• _Exercise brief_:
Each line of the data has to be retyped exactly as it is.

---------- Information provided ----------

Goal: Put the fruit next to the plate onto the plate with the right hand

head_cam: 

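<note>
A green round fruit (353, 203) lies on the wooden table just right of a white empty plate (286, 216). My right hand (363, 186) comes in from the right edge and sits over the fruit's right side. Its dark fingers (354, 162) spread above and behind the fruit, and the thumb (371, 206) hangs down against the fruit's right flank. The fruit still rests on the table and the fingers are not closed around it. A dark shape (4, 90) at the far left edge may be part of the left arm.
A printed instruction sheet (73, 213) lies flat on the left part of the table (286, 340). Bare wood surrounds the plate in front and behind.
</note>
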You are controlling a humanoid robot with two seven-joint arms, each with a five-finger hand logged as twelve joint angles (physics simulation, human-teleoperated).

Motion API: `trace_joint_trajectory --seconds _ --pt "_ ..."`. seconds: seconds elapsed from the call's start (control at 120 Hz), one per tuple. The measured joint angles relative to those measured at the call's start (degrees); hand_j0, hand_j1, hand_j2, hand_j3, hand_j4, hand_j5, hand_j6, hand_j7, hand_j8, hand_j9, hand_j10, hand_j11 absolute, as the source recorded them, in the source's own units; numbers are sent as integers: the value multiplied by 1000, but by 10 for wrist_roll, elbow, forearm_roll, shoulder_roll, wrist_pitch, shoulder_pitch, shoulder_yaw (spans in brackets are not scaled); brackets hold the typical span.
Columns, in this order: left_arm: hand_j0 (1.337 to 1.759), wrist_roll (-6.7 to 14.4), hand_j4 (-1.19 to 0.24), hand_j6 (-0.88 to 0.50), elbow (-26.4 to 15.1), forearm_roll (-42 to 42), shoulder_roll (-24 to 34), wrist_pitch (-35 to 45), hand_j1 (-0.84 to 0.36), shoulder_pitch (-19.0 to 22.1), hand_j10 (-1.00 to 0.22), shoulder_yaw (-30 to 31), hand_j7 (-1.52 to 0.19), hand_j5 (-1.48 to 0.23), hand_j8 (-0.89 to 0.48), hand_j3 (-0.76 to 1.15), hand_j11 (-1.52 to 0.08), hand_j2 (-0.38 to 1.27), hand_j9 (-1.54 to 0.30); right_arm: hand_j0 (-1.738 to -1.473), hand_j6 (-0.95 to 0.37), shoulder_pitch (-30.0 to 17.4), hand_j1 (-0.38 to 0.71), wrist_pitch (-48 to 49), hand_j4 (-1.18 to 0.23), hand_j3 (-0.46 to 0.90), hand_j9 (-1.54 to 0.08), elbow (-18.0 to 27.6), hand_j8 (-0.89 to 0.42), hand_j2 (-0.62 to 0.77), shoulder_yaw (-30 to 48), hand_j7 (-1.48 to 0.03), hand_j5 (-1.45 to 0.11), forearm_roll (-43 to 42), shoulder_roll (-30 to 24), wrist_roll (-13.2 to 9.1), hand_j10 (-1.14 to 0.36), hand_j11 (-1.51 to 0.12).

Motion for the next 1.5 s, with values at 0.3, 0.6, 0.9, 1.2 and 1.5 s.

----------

• _Your solution_:
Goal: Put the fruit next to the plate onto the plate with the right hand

head_cam: 

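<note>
A green round fruit (353, 203) lies on the wooden table just right of a white empty plate (286, 216). My right hand (363, 186) comes in from the right edge and sits over the fruit's right side. Its dark fingers (354, 162) spread above and behind the fruit, and the thumb (371, 206) hangs down against the fruit's right flank. The fruit still rests on the table and the fingers are not closed around it. A dark shape (4, 90) at the far left edge may be part of the left arm.
A printed instruction sheet (73, 213) lies flat on the left part of the table (286, 340). Bare wood surrounds the plate in front and behind.
</note>
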You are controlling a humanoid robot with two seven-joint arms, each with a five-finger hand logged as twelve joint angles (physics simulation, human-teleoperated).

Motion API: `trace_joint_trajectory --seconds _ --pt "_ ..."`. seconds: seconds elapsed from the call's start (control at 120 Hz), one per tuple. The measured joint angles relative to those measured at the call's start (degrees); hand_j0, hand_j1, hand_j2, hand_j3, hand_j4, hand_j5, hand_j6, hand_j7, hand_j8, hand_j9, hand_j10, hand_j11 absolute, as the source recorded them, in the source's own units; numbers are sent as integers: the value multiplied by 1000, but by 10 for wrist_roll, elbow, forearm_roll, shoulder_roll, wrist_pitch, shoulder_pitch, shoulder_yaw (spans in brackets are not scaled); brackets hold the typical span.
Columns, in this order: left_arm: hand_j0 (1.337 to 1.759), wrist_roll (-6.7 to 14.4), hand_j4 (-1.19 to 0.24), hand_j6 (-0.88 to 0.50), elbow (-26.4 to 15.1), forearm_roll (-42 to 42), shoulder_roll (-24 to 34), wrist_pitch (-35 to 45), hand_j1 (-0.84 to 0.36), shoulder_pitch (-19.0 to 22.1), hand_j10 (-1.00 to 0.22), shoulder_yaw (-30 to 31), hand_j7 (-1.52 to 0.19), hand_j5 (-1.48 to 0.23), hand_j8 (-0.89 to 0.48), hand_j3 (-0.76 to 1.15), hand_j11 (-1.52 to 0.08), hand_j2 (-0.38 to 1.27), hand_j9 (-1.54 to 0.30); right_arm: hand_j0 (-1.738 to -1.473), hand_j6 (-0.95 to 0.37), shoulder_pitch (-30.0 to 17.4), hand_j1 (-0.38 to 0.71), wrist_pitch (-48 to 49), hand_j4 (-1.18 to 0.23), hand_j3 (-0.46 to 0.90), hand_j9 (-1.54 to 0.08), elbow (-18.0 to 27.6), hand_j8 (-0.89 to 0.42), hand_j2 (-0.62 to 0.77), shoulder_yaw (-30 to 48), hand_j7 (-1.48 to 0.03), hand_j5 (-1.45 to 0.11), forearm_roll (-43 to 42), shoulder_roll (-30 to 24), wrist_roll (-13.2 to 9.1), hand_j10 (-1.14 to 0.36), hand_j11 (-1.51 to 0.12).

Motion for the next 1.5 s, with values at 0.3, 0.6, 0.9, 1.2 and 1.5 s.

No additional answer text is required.